Die populäre Wahrnehmung, dass Archäologie ausschließlich auf die Verwendung von Spateln und Bürsten zurückgeht, die millimetergenau den Boden schneiden, ist so zutreffend wie Indiana Jones. Archäologen bedienen sich einer Vielzahl modernster Technologien, und in dieser Studie stützten sie sich vor allem auf Satellitenbilder, um dieses unbekannte Netzwerk von massiven Stätten aufzudecken. Die aus den Satellitenbildern gewonnenen Ergebnisse wurden durch Felduntersuchungen, Grabungen und geophysikalische Prospektionen vor Ort überprüft. Die Mehrheit der Standorte datiert von 1600 bis 1450 vor unserer Zeitrechnung, und fast alle wurden um das Jahr 1200 vor unserer Zeitrechnung herum massenhaft verlassen.

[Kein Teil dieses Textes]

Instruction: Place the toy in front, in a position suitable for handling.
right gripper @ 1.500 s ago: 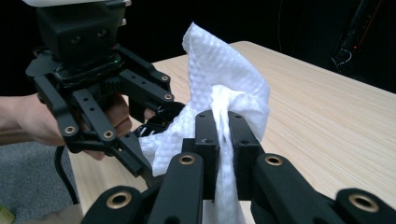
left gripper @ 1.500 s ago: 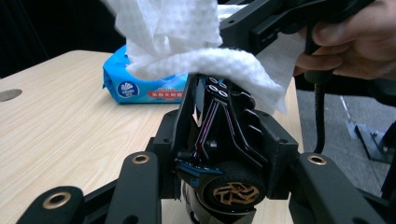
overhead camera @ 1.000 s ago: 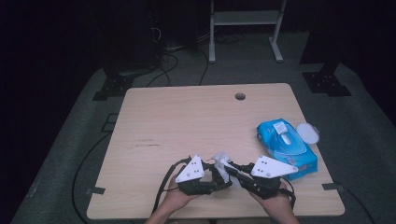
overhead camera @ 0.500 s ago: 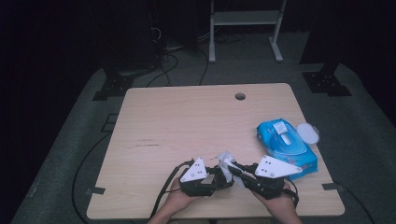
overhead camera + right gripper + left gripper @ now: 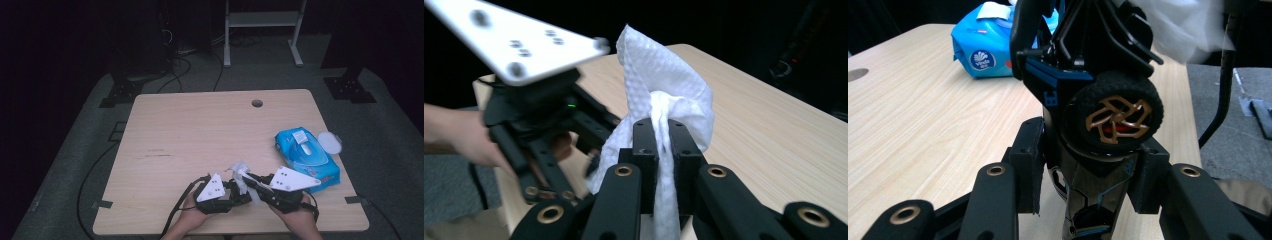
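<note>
Down at the near edge of the wooden table we have both hands working close together. Our left gripper has its jaws drawn in around a black toy car with blue trim, stood up on end between the pads; its rubber wheel with a bronze spoked rim faces the left gripper view, and the jaws have just been closing on the car's body. Our right gripper has its jaws pinched tight on a white wet wipe, which bunches up above the jaw tips and trails down between them. In the high view the left gripper and right gripper meet near the middle of the front edge, and the wipe sits right at the spot where they come together, against the car. Off to the right on the table lies a blue pack of wipes with its round lid flipped open, well apart from the hands.
</note>
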Action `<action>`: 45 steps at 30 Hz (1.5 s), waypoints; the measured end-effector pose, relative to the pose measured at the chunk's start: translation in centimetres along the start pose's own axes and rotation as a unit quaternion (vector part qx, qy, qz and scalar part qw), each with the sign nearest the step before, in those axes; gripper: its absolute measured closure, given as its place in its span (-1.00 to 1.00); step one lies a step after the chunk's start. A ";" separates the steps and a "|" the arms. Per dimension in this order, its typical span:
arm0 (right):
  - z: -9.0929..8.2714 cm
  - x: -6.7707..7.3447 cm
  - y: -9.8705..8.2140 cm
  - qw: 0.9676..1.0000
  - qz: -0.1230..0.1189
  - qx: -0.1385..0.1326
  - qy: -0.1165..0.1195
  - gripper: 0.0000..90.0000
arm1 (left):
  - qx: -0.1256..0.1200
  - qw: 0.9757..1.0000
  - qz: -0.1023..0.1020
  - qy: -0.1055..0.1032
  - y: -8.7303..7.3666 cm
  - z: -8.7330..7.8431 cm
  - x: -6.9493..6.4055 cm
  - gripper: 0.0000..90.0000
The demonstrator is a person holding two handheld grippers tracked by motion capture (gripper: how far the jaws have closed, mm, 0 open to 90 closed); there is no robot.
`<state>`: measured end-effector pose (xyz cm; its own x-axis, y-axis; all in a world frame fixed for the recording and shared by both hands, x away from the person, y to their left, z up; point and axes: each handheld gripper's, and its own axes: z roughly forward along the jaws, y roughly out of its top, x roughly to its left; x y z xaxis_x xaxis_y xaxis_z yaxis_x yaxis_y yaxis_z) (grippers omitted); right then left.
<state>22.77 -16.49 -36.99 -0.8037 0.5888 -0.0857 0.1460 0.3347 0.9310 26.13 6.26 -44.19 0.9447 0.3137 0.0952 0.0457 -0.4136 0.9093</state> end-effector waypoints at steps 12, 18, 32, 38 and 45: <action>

Nach Molloy markiert das Jahr 1200 vor unserer Zeitrechnung einen auffälligen Wendepunkt in der Prähistorie der Alten Welt, mit dem Zusammenbruch von Königreichen, Imperien, Städten und ganzen Gesellschaften innerhalb weniger Jahrzehnte in einem großflächigen Gebiet von Südwestasien, Nordafrika und Südeuropa.